Все молчали, а Пешта продолжал еще злобнее:

– А уж много ли просили мы? А после Кумейского поражения, вспомни, какой присяжный лист был написан нами и какие на Трахтемировской раде{104} получили мы права? Уничтожили Миргородский и Яблоновский полки, уменьшили нас на тысячу двести душ, чайки сожгли.

– Не каркай, ворон! – крикнул запальчиво Чарнота, и голубые глаза его метнули беглый взгляд из под сжатых бровей. – Не удастся Нечаю донцов, так я им татар приведу, поклонюсь спиной и невере.

– И ничего не добьешься, – крякнул Бурлий, – а не лучше ли нам своих бы требований посбавить?

– А что же, и впрямь, – поддержал хриплым голосом Пешта. – Что нам осталось? Бунтами ничего не поделаем, все равно – сила солому ломит, а за каждым бунтом идут новые утеснения. При согласии же ляхи делают уступки. Вспомните: за Сулиму нам прибавили тысячу человек, а при разумном кошевом, – подчеркнул он, – можно выторговать и больше.

– Не то и всех нас повернут ляхи в рабов, –тихо добавил Бурлий.

– Умереть, умереть! – простонал про себя Половец, и его тихий стон упал на всех, словно удар похоронного колокола.

Наступило тяжелое молчанье.

Богдан сидел молча, опустивши голову, и, казалось, не принимал никакого участия в разговоре; палец его чертил на столе какие то странные узоры, глаза были опущены вниз, и только иногда, на мгновенье, впивался он ими в лицо говорившего.

– Не бывать этому! – крикнул Кривонос громовым голосом, нарушая молчанье, и поднялся во весь рост. – Покуда стоит наше Запорожье, – ударил он эфесом сабли по столу, – спасением души своей клянусь, не бывать этому вовек!

– Не бывать! Не бывать! – подхватили Нечай и Чарнота.

– Не бывать! – раздались голоса из густой тени.

– Да, покуда стоит, – заметил Богдан тихо, но веско, – а стоять осталось ему недолго.

– Ну, это мы еще посмотрим! – отчеканил медленно Чарнота, сверкая своими голубыми глазами и отбрасывая красивую голову назад. – В степь душманам ляхам я не посоветую двинуться: на карачках полезут.

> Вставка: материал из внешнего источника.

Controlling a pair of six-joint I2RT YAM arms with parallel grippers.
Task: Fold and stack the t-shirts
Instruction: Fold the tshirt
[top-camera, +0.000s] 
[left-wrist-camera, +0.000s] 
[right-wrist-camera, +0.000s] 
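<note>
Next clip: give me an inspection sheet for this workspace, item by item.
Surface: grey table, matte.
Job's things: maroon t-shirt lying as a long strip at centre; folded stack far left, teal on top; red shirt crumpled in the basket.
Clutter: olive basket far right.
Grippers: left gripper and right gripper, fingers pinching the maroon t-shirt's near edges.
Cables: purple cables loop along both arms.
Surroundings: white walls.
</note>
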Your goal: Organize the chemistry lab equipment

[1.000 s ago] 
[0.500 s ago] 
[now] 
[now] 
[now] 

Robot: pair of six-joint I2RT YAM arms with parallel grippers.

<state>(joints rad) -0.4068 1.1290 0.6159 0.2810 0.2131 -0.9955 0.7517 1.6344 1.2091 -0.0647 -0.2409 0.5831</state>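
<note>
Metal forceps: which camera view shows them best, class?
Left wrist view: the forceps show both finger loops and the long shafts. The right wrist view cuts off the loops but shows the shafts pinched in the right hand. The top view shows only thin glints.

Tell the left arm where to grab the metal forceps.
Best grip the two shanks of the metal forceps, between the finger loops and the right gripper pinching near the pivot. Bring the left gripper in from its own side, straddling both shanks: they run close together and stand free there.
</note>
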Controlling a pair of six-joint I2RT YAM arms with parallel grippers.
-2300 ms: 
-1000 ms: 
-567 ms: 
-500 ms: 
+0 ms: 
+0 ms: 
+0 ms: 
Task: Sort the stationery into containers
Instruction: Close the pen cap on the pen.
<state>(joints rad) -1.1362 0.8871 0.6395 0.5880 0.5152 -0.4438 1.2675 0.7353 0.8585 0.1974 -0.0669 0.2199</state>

– Так думаешь, друже? – усмехнулся Богдан. – Однако с тех пор, как польские войска перешли левый берег, они уже не боятся степей!

Все замолчали. А Богдан продолжал:

– Я был у коронного гетмана. Меня он сместил с войскового писаря в сотника. Но дело не в панской ласке, – в голосе Богдана прозвучала гордая и презрительная нота, – я за ней не гонюсь, а дело в том, что когда уже и меня подозревают, – понизил он голос, – то не ждать добра. Ярема стоит на одном – разметать Запорожье, уничтожить народ наш рыцарский дотла! На гетмана возлагать больших надежд невозможно, – нет зверя хитрей старой лисы! Со мной говорил, нападал на Ярему, уверял, что стоит за Казаков, а сам думает только о своих поместьях. Он хлопов не уничтожит: не то некому будет его землю пахать; но казаки ему не очень то нужны... Хотя и говорит, что никого не желает обращать в рабов, да это все только сказки. А вот что еще сейм запоет из за нашего восстанья?..

Остановился Богдан; но не прервалось угрюмое молчание.

Тогда заговорил старый Половец:

– Все это правда, ох, какая тяжкая правда, братья! – и голос его звучал в наступившей тишине так жалобно и бессильно. – Задумали нас совсем уничтожить ляхи. Еще когда зимою мы на сейм ездили, все послы как один требовали у короля стереть нас с лица земли... Нет, не бывать на Украйне счастью! Не видать моим старым глазам казацких побед! Убейте меня, друзи, здесь, на этом месте, чтоб не видели очи мои смерти родины дорогой!

И старец зарыдал, всхлипывая по детски и трясясь седой головой. Тяжелый стон вырвался из многих грудей и замер в тоскливом молчанье.

– Что делать? – раздался из глубины чей то робкий голос и умолкнул. Ответа не дал никто.